ArgoCanada / argoFloats

Tools for analyzing collections of oceanographic Argo floats
https://argocanada.github.io/argoFloats/index.html
17 stars 7 forks source link

Accelerate subset process #578

Closed CongGao-CG closed 2 years ago

CongGao-CG commented 2 years ago

I tried to lots of subsetting by position and time conditions. I need to do it in two steps by using subset function twice. Since I need to do a lot selection, it is rather slow. And I tried two methods, i.e., for loop and apply. Surprisingly, apply function does not help accelerate the selection process. Could you give me some advice for quick selection.

My code for selection is shown below,

  index  <- subset(indexAll,
                   circle=list(longitude=xv[6],latitude=xv[7],radius=30))
  index  <- subset(index, time=list(from=t-ddays(2), to=t+ddays(15)))
dankelley commented 2 years ago

As a general statement about R, using apply() will only be faster than a loop if the loop overhead is a significant fraction of the total.

The circle subset requires computing a geodetic distance, which involves a lot of computation (see help(geodDist,package="oce") for references to the methodology). You may find that the rectangle method is faster, because it involves only simple comparison of numbers.

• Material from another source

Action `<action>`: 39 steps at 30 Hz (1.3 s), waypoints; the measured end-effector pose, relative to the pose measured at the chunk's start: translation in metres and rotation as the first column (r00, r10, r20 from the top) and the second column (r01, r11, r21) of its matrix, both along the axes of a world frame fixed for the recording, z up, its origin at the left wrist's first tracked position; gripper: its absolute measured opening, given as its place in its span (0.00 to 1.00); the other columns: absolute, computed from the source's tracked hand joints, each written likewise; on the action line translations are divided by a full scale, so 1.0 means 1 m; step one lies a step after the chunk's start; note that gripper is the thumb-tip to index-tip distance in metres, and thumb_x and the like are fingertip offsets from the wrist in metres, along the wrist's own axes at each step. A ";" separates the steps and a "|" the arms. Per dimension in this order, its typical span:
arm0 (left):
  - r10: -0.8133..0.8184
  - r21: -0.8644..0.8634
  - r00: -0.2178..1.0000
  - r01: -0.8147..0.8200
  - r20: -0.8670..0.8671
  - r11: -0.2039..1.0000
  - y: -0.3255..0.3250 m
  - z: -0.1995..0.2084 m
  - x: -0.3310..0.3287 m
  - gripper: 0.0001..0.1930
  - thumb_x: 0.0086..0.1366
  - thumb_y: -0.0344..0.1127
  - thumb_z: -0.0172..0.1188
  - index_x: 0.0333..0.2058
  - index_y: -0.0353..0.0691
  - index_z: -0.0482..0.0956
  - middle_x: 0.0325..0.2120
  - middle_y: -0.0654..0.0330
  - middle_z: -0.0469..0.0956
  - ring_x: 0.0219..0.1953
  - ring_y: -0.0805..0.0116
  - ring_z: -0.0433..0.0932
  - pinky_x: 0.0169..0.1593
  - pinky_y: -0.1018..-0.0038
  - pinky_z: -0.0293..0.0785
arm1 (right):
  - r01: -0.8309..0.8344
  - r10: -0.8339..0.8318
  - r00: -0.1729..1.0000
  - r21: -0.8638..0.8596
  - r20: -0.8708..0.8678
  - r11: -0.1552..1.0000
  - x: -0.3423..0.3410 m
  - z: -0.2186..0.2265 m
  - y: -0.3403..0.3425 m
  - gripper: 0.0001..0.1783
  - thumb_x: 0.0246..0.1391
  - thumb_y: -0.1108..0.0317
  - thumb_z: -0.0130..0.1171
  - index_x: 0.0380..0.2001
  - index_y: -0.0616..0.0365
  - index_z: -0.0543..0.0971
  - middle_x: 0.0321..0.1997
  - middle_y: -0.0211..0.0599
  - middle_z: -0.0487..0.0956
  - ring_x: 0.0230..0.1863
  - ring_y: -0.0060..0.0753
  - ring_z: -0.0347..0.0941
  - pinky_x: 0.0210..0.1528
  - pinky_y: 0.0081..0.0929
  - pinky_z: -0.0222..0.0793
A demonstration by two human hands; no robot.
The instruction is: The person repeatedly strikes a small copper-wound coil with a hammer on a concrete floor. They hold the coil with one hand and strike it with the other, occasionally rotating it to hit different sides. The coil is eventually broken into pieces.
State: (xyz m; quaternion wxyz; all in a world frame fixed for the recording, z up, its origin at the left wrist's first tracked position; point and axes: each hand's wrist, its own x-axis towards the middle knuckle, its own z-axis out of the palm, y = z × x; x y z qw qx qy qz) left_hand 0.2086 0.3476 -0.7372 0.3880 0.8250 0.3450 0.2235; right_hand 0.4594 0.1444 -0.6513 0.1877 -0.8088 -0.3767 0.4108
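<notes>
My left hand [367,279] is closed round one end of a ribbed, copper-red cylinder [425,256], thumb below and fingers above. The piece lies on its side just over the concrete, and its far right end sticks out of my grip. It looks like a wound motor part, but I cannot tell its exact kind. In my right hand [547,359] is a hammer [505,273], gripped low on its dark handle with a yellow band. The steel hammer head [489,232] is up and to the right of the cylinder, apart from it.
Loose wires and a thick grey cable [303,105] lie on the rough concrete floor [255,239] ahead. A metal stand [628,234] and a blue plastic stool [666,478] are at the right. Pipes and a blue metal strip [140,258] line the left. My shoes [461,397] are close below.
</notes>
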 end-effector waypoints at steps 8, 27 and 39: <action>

You might want to consider the order in which you are subsetting. This can speed things up, depending on the costs of the individual operations. Again, that's a general statement about computation, not a statement about the argoFloats package or about R.

Depending on your actual task, you might want to simply extract position and time from the index, and construct logical lookup arrays based on direct computations.

Also, consider using the argodata package.